Department of Life Sciences and Biotechnology, University of Ferrara, Via L. Borsari, 46, 44121 Ferrara, Italy.
Department of Biotechnology Engineering of the RRNN, Salesian Polytechnic University, Av. 12 de Octubre y Wilson, Quito 170109, Ecuador.
Int J Mol Sci. 2021 Mar 17;22(6):3066. doi: 10.3390/ijms22063066.
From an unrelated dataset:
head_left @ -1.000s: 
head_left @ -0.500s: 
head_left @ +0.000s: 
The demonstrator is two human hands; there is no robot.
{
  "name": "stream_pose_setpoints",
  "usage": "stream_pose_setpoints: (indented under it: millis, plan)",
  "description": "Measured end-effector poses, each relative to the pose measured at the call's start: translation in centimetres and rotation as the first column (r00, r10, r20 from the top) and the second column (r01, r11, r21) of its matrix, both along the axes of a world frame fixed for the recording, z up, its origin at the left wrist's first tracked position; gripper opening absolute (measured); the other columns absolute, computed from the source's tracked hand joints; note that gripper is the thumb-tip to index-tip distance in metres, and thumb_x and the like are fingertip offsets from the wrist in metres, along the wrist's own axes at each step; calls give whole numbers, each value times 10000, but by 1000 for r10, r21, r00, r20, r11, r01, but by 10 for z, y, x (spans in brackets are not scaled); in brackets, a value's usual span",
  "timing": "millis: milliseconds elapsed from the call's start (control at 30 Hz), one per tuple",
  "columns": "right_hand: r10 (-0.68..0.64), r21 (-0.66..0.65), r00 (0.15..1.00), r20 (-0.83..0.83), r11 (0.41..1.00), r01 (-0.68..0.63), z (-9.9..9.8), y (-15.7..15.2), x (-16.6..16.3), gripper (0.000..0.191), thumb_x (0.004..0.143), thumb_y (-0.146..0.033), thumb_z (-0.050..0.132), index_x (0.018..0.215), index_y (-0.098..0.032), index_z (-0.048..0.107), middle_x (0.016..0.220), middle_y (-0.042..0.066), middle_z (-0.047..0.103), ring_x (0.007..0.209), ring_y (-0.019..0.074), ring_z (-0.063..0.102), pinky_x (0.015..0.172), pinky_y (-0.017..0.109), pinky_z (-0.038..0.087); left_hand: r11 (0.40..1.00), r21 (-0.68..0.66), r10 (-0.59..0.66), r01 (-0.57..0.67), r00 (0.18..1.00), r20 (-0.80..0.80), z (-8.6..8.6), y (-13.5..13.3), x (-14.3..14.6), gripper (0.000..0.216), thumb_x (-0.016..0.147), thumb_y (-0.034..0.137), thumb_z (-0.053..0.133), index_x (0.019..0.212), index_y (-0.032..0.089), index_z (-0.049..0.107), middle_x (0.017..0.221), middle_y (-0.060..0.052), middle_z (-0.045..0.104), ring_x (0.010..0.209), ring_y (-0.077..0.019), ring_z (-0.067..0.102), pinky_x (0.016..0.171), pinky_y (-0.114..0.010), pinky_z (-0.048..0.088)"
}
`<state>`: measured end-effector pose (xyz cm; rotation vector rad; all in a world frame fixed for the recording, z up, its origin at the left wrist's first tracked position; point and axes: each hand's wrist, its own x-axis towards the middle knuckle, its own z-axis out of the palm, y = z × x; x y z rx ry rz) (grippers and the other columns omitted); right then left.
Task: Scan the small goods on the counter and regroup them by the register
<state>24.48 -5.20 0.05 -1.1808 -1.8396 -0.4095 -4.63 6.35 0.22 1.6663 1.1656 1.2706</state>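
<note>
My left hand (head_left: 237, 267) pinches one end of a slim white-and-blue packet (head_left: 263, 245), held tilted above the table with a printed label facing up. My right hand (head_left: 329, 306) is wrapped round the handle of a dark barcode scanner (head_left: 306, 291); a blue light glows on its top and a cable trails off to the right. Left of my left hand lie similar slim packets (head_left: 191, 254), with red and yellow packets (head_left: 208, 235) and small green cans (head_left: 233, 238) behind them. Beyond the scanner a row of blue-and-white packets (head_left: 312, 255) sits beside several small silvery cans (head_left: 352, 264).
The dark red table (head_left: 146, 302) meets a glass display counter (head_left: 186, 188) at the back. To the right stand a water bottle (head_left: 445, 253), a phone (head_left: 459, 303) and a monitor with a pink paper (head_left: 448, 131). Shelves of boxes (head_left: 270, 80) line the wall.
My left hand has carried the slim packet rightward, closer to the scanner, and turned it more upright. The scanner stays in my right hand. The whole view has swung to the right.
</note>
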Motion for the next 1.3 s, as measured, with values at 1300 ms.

Ibuprofen is a nonsteroidal anti-inflammatory drug (NSAID) introduced in the 1960s and widely used as an analgesic, anti-inflammatory, and antipyretic. In its acid form, the solubility of 21 mg/L greatly limits its bioavailability. Since the bioavailability of a drug product plays a critical role in the design of oral administration dosage, this study investigated the enzymatic esterification of ibuprofen as a strategy for hydrophilization. This work proposes an enzymatic strategy for the covalent attack of highly hydrophilic molecules using acidic functions of commercially available bioactive compounds. The poorly water-soluble drug ibuprofen was esterified in a hexane/water biphasic system by direct esterification with sorbitol using the cheap biocatalyst porcine pancreas lipase (PPL), which demonstrated itself to be a suitable enzyme for the effective production of the IBU-sorbitol ester. This work reports the optimization of the esterification reaction.
布洛芬是一种非甾体抗炎药(NSAID),于 20 世纪 60 年代推出,广泛用作镇痛药、消炎药和解热药。在其酸形式下,21mg/L 的溶解度极大地限制了其生物利用度。由于药物产品的生物利用度在口服给药剂量设计中起着关键作用,因此本研究考察了布洛芬的酶酯化作为亲水化策略。这项工作提出了一种使用市售生物活性化合物的酸性官能团对高亲水分子进行共价攻击的酶策略。在正己烷/水两相体系中,使用廉价的生物催化剂猪胰腺脂肪酶(PPL)将布洛芬与山梨醇直接酯化,将疏水性差的药物布洛芬酯化,该酶被证明是有效生产 IBU-山梨醇酯的合适酶。本工作报道了酯化反应的优化。